REQUIRED ACTION
Repeat nothing but the lines below running from the one containing "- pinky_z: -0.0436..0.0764" to the one containing "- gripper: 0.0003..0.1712". Keep both end lines.

GIVEN DATA
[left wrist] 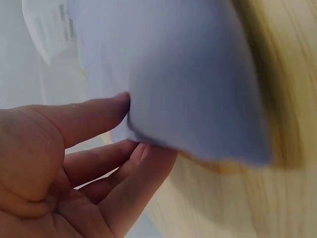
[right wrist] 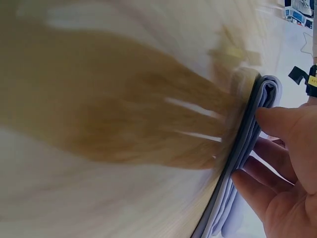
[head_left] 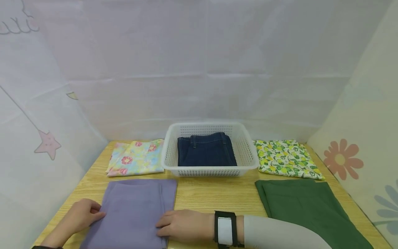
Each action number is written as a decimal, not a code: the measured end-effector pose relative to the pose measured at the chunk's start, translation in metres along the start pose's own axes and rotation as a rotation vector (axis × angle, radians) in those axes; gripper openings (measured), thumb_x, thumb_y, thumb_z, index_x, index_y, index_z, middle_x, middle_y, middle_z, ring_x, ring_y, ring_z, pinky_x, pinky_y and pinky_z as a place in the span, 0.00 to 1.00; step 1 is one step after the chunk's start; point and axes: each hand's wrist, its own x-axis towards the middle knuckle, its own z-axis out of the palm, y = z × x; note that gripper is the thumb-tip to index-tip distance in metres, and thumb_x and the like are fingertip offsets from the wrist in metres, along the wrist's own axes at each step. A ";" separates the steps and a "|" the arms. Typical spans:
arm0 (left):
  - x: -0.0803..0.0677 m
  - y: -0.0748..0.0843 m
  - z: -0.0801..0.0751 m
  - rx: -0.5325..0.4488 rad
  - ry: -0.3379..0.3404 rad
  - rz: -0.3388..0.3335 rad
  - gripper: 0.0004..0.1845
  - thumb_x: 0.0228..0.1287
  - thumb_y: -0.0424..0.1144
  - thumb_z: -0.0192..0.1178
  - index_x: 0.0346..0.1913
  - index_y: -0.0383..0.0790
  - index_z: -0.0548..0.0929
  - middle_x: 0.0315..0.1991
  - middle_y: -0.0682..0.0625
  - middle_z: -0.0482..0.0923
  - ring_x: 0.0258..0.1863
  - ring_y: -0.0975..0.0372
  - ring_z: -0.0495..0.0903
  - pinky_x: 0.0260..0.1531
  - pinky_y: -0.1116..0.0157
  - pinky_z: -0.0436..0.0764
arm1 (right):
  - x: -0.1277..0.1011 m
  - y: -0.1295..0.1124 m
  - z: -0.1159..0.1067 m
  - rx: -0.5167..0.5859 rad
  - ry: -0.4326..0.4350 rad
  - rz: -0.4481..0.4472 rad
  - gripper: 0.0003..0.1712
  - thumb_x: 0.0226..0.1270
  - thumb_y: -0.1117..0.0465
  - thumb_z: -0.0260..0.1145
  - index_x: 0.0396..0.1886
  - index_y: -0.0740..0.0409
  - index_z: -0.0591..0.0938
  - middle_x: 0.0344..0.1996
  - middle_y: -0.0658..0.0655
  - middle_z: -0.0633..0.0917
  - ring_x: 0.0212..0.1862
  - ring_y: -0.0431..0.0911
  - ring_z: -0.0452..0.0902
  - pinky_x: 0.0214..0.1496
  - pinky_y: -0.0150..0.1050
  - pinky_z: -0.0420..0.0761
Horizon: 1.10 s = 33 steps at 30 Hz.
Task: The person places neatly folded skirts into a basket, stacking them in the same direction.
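The folded purple cloth [head_left: 133, 207] lies at the near left of the table, its near end running out of the head view. The left hand [head_left: 81, 215] pinches its left edge: in the left wrist view the thumb [left wrist: 99, 115] rests on the upper face while the fingers [left wrist: 157, 166] reach to the underside, so the gap between them is only the cloth's thickness. The right hand [head_left: 186, 224] is at the opposite edge, its fingers gently bent and set apart from the thumb, the tips touching the stacked layers; the right wrist view does not make clear whether they squeeze any of them. A black strap [head_left: 234, 228] with a pale-faced device circles the right wrist, just beyond the cuff of a light grey sleeve [head_left: 276, 230]. The table [head_left: 214, 192] has a light, yellowish wood grain. To the right on it lies a folded green cloth [head_left: 306, 204]. Along the back, a white perforated basket [head_left: 209, 171] holds folded dark blue jeans [head_left: 206, 152], with a pastel floral cloth [head_left: 136, 159] on its left and a lemon-print cloth [head_left: 286, 159] on its right. Behind hangs a plain whitish sheet [head_left: 199, 69]; the side sheets carry a pink star [head_left: 48, 144] on the left and a red flower [head_left: 342, 159] on the right.
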 end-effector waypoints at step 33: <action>0.014 0.164 0.068 -0.266 -0.110 0.425 0.30 0.55 0.41 0.73 0.11 0.51 0.59 0.10 0.65 0.55 0.11 0.74 0.54 0.14 0.76 0.54 | -0.191 -0.007 -0.017 0.393 0.248 0.203 0.19 0.60 0.71 0.68 0.43 0.42 0.89 0.49 0.39 0.85 0.53 0.35 0.79 0.55 0.23 0.78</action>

REPLY
  - pinky_z: -0.0436..0.0764
arm1 (right):
  - x: -0.1277..0.1011 m
  - y: -0.1295..0.1124 m
  - z: -0.1159..0.1067 m
  - rx: -0.5167..0.5859 rad
  - ry: -0.4326..0.4350 rad
  - rz: -0.4481..0.4472 rad
  - gripper: 0.0003..0.1712

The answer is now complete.